A complete and exact copy of the data below is required.

=== Begin Enclosure ===

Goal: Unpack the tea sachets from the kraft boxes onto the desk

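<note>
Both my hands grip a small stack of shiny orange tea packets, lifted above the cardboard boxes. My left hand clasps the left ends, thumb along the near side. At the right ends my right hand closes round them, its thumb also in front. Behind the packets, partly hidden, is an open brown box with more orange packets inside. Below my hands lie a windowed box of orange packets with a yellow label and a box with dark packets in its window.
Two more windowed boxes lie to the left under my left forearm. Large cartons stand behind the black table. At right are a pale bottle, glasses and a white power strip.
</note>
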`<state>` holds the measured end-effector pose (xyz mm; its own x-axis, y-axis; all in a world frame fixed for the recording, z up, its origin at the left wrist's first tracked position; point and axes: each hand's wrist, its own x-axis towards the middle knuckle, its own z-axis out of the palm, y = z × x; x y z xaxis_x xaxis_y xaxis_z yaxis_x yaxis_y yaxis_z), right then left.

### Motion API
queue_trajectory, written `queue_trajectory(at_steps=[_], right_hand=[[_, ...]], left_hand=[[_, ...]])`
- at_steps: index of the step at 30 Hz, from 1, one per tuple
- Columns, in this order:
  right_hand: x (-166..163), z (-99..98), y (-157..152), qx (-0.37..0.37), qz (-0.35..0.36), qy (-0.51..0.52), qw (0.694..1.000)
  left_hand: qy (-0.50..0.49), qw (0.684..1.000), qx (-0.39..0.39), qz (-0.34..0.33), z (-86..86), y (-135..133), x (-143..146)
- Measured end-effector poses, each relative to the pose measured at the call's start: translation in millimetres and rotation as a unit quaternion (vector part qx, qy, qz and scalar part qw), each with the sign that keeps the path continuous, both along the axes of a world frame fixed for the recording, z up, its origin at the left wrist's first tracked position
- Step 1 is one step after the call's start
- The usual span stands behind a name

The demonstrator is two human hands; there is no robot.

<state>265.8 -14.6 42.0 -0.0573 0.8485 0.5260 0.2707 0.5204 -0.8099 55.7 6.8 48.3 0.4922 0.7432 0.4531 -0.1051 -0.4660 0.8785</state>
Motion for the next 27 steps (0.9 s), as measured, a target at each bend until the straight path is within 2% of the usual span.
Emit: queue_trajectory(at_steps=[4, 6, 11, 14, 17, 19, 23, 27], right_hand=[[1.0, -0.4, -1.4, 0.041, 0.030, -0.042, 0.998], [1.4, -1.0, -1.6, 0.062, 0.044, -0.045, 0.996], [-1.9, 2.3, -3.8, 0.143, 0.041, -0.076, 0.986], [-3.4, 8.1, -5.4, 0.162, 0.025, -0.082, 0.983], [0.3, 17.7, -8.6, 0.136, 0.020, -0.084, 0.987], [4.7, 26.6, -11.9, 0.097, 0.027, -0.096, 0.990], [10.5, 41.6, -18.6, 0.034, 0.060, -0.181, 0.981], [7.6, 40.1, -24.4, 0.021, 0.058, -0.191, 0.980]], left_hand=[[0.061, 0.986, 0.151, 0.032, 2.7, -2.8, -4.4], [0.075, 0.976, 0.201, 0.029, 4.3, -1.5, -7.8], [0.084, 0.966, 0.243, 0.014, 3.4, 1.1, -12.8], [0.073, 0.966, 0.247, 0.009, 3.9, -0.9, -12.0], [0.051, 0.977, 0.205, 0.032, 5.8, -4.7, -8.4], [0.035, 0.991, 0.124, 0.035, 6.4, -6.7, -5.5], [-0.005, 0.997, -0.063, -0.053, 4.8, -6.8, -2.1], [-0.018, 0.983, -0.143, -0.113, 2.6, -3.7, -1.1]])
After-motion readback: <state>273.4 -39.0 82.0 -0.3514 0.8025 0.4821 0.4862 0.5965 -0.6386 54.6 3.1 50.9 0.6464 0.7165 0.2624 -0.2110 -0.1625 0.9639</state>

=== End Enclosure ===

SOLUTION BELOW:
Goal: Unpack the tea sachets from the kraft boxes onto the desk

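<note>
Both my hands grip a small stack of shiny orange tea packets, lifted above the cardboard boxes. My left hand clasps the left ends, thumb along the near side. At the right ends my right hand closes round them, its thumb also in front. Behind the packets, partly hidden, is an open brown box with more orange packets inside. Below my hands lie a windowed box of orange packets with a yellow label and a box with dark packets in its window.
Two more windowed boxes lie to the left under my left forearm. Large cartons stand behind the black table. At right are a pale bottle, glasses and a white power strip.
</note>
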`<state>` holds the measured end-effector pose (xyz mm; its own x-axis, y-axis; all in a world frame fixed for the recording, z up, its origin at the left wrist's first tracked position; point and axes: each hand's wrist, its own x-axis towards the middle knuckle, its own z-axis out of the palm, y = z × x; x y z xaxis_x xaxis_y xaxis_z yaxis_x yaxis_y yaxis_z), right then left.

### Motion API
queue_trajectory, written `queue_trajectory(at_steps=[_], right_hand=[[_, ...]], left_hand=[[_, ...]])`
- at_steps: index of the step at 30 Hz, from 1, one per tuple
- Columns, in this order:
  right_hand: x (-166..163), z (-99..98), y (-157..152), qx (-0.37..0.37), qz (-0.35..0.36), qy (-0.51..0.52), qw (0.694..1.000)
  left_hand: qy (-0.50..0.49), qw (0.684..1.000), qx (-0.39..0.39), qz (-0.34..0.33), z (-86..86), y (-135..133), x (-143..146)
- Measured end-effector poses, each relative to the pose measured at the call's start: translation in millimetres and rotation as a unit quaternion (vector part qx, qy, qz and scalar part qw), each with the sign that keeps the path continuous, both along the axes of a world frame fixed for the recording, z up, its origin at the left wrist's first tracked position
- Step 1 is one step after the call's start
- The usual span stands behind a name

The demonstrator is two human hands; there is no robot.

<state>265.8 -14.6 42.0 -0.0573 0.8485 0.5260 0.2707 0.5204 -0.8099 55.7 6.8 48.3 0.4922 0.7432 0.4531 -0.1051 -0.4660 0.8785</state>
Motion for the next 27 steps (0.9 s), as measured, a target at each bend until the straight path is within 2% of the usual span.
Emit: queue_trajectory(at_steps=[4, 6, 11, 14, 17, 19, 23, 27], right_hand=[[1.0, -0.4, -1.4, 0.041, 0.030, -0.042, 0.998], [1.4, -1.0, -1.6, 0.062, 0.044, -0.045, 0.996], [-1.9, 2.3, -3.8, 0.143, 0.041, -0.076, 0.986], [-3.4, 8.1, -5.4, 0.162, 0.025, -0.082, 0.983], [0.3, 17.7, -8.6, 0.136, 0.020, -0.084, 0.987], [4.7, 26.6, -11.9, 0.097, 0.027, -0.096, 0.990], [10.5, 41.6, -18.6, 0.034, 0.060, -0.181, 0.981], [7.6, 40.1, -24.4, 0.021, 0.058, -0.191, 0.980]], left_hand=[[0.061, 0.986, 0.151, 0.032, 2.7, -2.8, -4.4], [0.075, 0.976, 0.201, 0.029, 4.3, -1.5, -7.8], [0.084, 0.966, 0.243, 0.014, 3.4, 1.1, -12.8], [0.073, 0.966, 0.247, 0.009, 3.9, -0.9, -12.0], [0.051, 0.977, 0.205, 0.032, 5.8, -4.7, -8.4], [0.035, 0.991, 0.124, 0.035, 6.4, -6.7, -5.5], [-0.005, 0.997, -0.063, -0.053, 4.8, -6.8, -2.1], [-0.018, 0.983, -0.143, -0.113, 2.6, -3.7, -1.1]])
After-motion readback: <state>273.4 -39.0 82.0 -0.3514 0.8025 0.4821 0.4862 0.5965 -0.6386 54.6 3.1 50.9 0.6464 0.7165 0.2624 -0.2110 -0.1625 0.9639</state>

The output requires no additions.